TASK BRIEF: Transcribe the data below verbatim from the line with "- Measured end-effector" to the line with "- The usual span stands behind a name". Include both of those lines.

Entries taken from a collection:

========

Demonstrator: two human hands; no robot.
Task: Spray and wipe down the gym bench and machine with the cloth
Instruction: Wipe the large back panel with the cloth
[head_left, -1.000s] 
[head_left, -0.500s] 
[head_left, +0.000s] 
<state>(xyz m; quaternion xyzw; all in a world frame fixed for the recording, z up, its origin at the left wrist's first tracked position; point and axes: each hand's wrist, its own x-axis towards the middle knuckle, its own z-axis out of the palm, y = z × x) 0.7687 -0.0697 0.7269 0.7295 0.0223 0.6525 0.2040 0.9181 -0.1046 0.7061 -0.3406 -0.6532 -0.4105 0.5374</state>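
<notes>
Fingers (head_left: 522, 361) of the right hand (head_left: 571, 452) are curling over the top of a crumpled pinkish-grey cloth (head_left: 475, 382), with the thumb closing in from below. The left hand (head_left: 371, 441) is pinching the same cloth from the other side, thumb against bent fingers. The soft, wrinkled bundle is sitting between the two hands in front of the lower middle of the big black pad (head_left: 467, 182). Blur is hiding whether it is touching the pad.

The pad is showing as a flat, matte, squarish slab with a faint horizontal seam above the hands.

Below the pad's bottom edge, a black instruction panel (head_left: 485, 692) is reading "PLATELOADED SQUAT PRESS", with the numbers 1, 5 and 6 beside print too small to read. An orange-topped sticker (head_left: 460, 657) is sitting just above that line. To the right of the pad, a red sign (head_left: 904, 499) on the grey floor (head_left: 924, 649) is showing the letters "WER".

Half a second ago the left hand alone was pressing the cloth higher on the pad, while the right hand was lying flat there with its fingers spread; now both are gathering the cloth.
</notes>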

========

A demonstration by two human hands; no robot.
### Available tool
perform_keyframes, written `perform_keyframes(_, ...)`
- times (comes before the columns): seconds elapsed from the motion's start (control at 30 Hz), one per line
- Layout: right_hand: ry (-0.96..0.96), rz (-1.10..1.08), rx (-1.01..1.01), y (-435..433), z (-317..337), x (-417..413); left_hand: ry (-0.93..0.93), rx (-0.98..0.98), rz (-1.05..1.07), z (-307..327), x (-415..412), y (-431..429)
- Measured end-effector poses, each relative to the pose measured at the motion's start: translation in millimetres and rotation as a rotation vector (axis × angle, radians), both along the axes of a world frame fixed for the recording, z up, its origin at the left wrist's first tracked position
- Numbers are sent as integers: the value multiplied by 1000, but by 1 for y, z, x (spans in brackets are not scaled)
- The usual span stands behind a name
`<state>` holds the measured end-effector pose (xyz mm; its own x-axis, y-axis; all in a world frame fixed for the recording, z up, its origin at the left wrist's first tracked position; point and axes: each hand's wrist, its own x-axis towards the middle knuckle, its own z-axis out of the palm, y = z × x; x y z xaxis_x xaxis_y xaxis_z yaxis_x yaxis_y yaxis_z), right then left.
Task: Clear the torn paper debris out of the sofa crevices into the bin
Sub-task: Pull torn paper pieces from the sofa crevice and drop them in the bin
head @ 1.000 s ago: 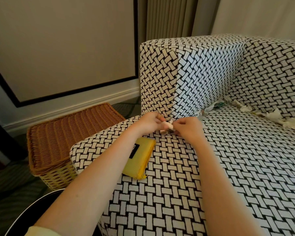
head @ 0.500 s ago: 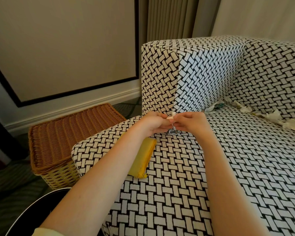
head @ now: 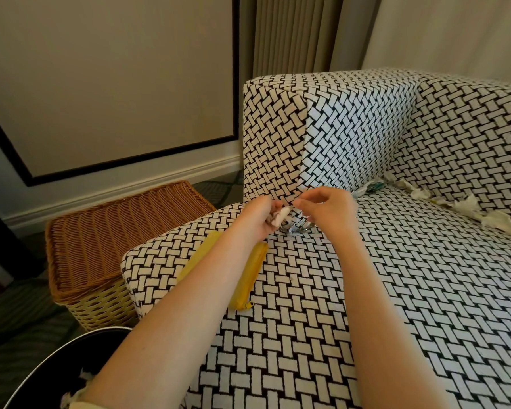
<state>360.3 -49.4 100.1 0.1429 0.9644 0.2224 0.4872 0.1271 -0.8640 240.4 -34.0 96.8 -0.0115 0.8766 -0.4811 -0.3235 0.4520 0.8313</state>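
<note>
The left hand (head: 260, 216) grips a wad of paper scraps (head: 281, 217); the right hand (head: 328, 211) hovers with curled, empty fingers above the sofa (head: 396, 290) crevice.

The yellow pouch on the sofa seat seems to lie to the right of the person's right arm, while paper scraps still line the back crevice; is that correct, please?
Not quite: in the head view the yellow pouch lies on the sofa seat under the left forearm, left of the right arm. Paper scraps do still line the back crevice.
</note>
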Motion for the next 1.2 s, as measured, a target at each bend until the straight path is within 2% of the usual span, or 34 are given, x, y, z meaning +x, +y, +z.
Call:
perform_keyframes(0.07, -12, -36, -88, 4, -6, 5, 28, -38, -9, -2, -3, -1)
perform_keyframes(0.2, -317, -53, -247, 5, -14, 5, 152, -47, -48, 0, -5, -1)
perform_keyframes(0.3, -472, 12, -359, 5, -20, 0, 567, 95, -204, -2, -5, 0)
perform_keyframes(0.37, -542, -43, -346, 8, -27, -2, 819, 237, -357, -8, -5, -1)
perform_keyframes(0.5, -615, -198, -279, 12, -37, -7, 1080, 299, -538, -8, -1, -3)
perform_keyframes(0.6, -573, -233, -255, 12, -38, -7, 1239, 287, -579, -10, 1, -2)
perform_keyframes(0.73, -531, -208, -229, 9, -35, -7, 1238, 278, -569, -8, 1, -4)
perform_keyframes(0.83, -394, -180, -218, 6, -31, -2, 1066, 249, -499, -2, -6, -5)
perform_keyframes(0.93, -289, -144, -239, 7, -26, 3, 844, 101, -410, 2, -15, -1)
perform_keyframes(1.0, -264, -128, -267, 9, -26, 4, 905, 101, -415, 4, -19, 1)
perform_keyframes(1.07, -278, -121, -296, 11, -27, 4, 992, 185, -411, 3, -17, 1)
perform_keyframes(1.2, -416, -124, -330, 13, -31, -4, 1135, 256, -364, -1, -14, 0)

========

OUTPUT:
- Measured end-effector poses, each relative to the pose measured at the motion's start: translation in millimetres and rotation as a rotation vector (axis × angle, radians), both along the axes of a world frame fixed for the recording, z up, its origin at the left wrist's first tracked position
- Numbers are sent as integers: the value multiplied by 1000, but by 1 for y, z, x (spans in brackets are not scaled)
- The usual span stands behind a name

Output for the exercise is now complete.